Please retype, unchanged, each line from the top of the material below through the line where "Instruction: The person" appears.

╭─ DATA

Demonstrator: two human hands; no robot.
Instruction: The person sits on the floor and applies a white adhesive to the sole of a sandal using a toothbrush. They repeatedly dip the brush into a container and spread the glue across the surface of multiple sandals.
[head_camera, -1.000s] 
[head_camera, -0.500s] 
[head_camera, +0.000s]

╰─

OUTPUT BELOW
Demonstrator: two human hands; no robot.
Instruction: The person sits on the floor and applies a white adhesive to the sole of a sandal using a toothbrush. They repeatedly dip the brush into a container and spread the glue across the surface of multiple sandals.

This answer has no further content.